Lock state can change due to another thread, you are currently using 4 different states two in each thread and the ifs are correct. However it is really easy to miss this 2 months down the line when you are debugging this and you add a LOCKED check or UNLOCK_REQUESTED check in the different thread, that will cause you a race condition.
With acquiring an actual HW barrier and releasing this when you are done with the section that has to be done before the threads can run in parallel again, eg a data copy from one thread to another, you guarantee that they will not create a flip situation like described above.

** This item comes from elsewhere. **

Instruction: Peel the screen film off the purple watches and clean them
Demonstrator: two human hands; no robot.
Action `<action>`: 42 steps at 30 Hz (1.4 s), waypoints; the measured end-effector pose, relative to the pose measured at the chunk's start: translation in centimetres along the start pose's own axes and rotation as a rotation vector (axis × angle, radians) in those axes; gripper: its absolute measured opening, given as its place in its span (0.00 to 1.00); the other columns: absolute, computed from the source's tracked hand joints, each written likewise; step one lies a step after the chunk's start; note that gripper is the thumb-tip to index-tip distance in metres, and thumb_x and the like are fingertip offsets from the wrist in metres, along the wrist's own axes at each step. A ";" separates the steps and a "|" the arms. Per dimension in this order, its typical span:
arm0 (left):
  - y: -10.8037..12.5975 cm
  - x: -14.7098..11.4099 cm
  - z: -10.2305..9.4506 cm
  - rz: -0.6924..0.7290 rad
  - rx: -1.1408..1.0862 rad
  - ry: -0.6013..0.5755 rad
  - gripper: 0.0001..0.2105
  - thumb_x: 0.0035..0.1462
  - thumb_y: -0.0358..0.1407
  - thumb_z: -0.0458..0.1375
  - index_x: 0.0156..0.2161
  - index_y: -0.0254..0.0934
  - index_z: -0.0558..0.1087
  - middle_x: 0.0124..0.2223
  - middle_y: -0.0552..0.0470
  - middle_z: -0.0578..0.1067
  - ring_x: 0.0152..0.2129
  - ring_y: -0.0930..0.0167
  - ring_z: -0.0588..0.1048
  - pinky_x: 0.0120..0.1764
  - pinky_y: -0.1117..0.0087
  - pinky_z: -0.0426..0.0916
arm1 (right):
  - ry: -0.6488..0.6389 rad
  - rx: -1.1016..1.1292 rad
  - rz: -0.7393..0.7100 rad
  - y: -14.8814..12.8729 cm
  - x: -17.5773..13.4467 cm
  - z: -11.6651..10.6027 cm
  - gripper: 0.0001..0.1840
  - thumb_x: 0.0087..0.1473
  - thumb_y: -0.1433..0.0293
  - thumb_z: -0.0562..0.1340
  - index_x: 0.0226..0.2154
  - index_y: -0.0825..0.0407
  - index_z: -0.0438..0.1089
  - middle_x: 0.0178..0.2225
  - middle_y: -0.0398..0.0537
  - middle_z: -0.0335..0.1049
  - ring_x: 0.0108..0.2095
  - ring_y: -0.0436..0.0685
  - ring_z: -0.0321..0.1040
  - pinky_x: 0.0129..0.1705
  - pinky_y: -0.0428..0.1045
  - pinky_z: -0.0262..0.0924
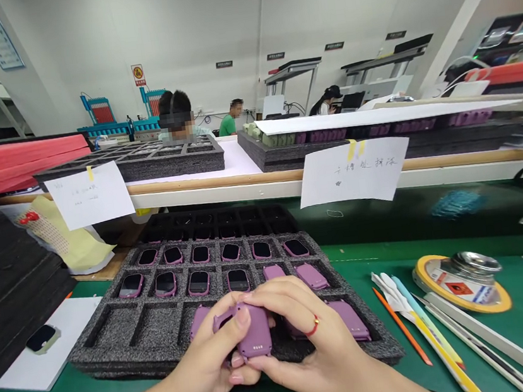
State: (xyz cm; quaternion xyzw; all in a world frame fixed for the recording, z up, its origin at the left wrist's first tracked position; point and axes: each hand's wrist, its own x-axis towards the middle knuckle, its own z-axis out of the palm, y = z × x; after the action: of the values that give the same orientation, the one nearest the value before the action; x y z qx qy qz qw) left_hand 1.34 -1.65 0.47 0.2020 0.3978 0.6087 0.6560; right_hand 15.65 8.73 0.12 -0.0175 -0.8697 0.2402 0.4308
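Observation:
Between my hands is a purple smartwatch case (256,335), turned so that its side with small metallic contacts faces me. My left hand (205,359) is closed on it, thumb pressed on its upper face. My right hand (309,333), with a red ring, curls over its top and right edge, thumb at the bottom. Both are above the front of a grey foam tray (91,363). Dark-screened purple watches (200,283) fill the back compartments. Purple cases with the plain side up, such as one case (312,275), lie at the right, some partly hidden by my hands.
Left, a pale-green watch (41,338) rests on white paper (36,376) beside stacked black foam (0,285). At right lie an orange stick (401,325), several brushes or tools, a tape roll (494,304) and a metal-topped container (477,263). A shelf edge (261,190) spans behind; people sit beyond.

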 end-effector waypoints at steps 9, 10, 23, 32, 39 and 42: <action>8.2 -2.3 -1.2 0.307 1.568 0.325 0.13 0.64 0.46 0.52 0.46 0.45 0.74 0.29 0.54 0.76 0.26 0.68 0.72 0.31 0.70 0.59 | -0.092 0.118 0.284 0.6 -0.3 -0.3 0.22 0.64 0.64 0.62 0.59 0.44 0.63 0.53 0.50 0.70 0.55 0.57 0.68 0.57 0.55 0.66; 9.1 -2.5 -1.8 0.288 1.694 0.422 0.12 0.65 0.45 0.51 0.46 0.45 0.73 0.30 0.54 0.76 0.27 0.66 0.73 0.31 0.69 0.59 | -0.098 0.117 0.303 0.5 -0.3 -0.3 0.21 0.64 0.65 0.62 0.58 0.44 0.64 0.53 0.50 0.70 0.54 0.57 0.68 0.56 0.55 0.66; 10.0 -3.7 -2.6 0.340 1.594 0.383 0.14 0.64 0.49 0.52 0.43 0.43 0.72 0.40 0.49 0.81 0.36 0.63 0.76 0.39 0.67 0.65 | -0.070 0.131 0.233 0.4 -0.1 0.1 0.13 0.62 0.73 0.61 0.49 0.46 0.71 0.46 0.49 0.74 0.48 0.56 0.72 0.52 0.54 0.69; 2.7 -0.5 0.4 0.059 0.673 0.089 0.26 0.56 0.63 0.55 0.37 0.39 0.69 0.30 0.52 0.76 0.25 0.72 0.70 0.26 0.75 0.59 | 0.050 0.238 0.103 -0.1 -0.3 0.0 0.13 0.58 0.64 0.67 0.44 0.47 0.67 0.42 0.50 0.73 0.45 0.59 0.72 0.48 0.55 0.71; 1.5 0.3 -0.5 0.075 0.434 -0.050 0.27 0.61 0.60 0.53 0.42 0.35 0.77 0.36 0.48 0.75 0.26 0.74 0.63 0.29 0.72 0.56 | -0.061 0.235 0.176 -0.1 -0.4 0.8 0.13 0.53 0.73 0.71 0.37 0.47 0.68 0.53 0.51 0.69 0.43 0.55 0.73 0.36 0.47 0.73; 1.7 0.5 -0.3 0.030 0.354 -0.094 0.27 0.57 0.59 0.58 0.43 0.34 0.76 0.35 0.48 0.74 0.24 0.74 0.62 0.27 0.72 0.53 | -0.041 0.258 0.192 0.0 -0.2 0.7 0.11 0.53 0.72 0.71 0.35 0.48 0.69 0.53 0.52 0.71 0.41 0.54 0.73 0.34 0.46 0.72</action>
State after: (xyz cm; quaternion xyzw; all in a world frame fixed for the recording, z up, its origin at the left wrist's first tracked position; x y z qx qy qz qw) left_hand -0.06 -0.91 1.41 0.3485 0.4648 0.5289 0.6187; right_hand 15.23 8.37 -0.33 -0.0403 -0.8344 0.3904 0.3869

I used this template as my data copy between threads when I wrote a physics simulation, which ran on a separate thread form the input and rendering: http://pastebin.com/Uxgh6qC8 The class in this example protects the memory access to it's internal variable with Critical sections, this is a HW barrier that is slightly easier to use than either a mutex or a semaphore on windows. Generally when doing memory operations from one thread to the other you want to make sure that you either return a copy of the protected data like in the example, or you write directly to a class variable that is protected through a HW barrier on each access to avoid stomping of data. The reason for the copy return is because if you release the CS and then return the m_data var, another thread could already have acquired the CS and is midway in writing to the variable you are now returning and thus is garbage, the copy avoids this all together.
As stated above volatile doesn't guarantee a lock on the memory all it guarantees is that the variable will be fetched from memory or written to in memory, so that you know that the CPU doesn't have a register copy of this variable with a different value. It is sometimes useful to mark non critical operations one a thread to another thread in this way, but even then you can end up with a race condition.